Gerusalemme. In libreria la tutela della cultura palestinese

GERUSALEMME – Tra caffetterie, negozi di alimentari, gioielli e cambio valuta, in Salah Eddin Street, a Gerusalemme, è comparso il Bookshop Educational, che identifica due librerie su due lati opposti della strada. Entrambi i negozi appartengono alla famiglia Muna, ma uno è destinato alla vendita di libri arabi, l’altro alla vendita di libri inglesi. Ad Al Jazeera, Mahmoud Muna ha raccontato che il padre nel 1984 dovette cambiare il nome della libreria, estromettendo dal titolo la parola “Palestina”, poiché illegale, per questo motivo divenne “The Bookshop Educational”.

Negli anni seguenti gli accordi di Oslo del 1993, tra il primo ministro israeliano e il leader dell’Organizzazione per la Liberazione della Palestina, lo scetticismo crebbe e la gente smise di fidarsi di ciò che molti scrittori palestinesi nazionalisti sostenevano, in particolare che ci fosse una luce infondo al tunnel, che lasciava intravedere la libertà attraverso la pace. Il proprietario della libreria ha raccontato che il momento “post-Oslo” è quello in cui Gerusalemme ha accolto l’enorme flusso di ONG internazionali, lavoratori, giornalisti e diplomatici, tutte persone che volevano capire qualcosa di ciò che stava accadendo in Palestina e in Medio Oriente attraverso i libri di lingua inglese. Da qui l’idea di destinare un spazio apposito alla letteratura in inglese, visto che gli unici libri inglesi erano nelle librerie israeliane, dunque esclusivamente titoli scelti a sostegno del punto di vista israeliano. Ovviamente questo ha incontrato delle obiezioni tra la popolazione, visto che i libri, soprattutto quelli in lingua inglese, provengono da Stati Uniti, Regno Unito, India, Spagna, Francia, Germania, Giordania e devono passare prima per i controlli di Israele. Ed è soprattutto contro libri come “La Pulizia Etnica della Palestina”, di Ilan Pappè; o i testi di Jeff Halper, che se la prendono le autorità israeliane, tardando di settimane la loro consegna alla libreria dei Muna, per fortuna senza poterli confiscare dal momento che non esiste una legge che legittima la censura di libri inglesi.

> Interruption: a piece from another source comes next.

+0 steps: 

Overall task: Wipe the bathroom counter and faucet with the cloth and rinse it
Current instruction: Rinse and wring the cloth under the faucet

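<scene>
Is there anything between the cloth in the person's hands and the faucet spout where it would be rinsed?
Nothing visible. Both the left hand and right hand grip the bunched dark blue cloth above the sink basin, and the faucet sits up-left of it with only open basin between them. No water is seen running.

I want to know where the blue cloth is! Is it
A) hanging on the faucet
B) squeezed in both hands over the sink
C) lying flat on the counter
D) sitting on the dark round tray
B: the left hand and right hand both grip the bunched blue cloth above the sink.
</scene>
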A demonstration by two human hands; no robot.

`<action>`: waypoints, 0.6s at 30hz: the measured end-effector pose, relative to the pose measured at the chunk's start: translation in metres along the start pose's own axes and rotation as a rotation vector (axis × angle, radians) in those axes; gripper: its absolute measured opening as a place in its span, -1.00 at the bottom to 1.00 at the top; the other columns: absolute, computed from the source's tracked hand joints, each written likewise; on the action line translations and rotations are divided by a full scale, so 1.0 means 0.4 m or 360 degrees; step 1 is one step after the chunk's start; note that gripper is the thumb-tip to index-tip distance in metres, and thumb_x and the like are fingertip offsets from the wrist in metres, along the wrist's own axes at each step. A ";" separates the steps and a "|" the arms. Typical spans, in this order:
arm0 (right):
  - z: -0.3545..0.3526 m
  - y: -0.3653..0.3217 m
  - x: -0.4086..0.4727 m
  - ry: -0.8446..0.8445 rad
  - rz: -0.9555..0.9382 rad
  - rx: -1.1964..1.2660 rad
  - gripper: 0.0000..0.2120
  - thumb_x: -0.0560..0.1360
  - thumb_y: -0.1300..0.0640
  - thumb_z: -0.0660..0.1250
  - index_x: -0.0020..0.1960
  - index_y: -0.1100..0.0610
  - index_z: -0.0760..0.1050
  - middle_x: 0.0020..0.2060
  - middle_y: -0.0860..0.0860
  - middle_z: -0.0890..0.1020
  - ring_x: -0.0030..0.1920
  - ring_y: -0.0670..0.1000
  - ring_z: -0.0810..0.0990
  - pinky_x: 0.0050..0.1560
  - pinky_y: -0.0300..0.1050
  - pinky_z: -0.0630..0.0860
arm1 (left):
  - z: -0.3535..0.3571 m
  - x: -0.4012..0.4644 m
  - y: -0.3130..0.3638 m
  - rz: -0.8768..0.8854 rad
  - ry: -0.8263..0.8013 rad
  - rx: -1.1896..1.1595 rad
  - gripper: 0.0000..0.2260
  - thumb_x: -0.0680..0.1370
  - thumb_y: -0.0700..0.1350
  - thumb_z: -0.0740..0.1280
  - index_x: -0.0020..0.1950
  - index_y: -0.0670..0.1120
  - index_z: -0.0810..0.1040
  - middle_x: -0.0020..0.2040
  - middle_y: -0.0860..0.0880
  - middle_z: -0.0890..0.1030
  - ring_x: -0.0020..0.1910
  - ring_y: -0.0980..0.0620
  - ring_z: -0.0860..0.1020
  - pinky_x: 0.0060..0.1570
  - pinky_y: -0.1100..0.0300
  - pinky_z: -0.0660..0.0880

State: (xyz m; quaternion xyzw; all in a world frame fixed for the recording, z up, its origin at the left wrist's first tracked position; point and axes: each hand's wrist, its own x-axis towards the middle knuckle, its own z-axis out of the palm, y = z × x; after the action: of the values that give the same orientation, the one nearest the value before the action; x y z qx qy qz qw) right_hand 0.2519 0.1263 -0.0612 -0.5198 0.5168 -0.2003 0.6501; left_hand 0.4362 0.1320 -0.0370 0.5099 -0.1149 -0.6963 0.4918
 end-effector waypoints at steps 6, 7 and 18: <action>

Ma è proprio questo il senso della Bookshop Educational: va immaginata come luogo di resistenza culturale, di rafforzamento della cultura e dell’identità palestinese, della sua conservazione. L’idea è che i palestinesi, spogliati dei loro diritti, della loro rappresentanza politica, della libertà, conservino almeno la loro cultura e la loro identità, impugnandole come armi non-violente, come testimone da passare alle nuove generazioni. “Questo non è un conflitto israelo-palestinese, era ed è un conflitto arabo-israeliano”, ha detto infine il proprietario della libreria Mahmoud Muna.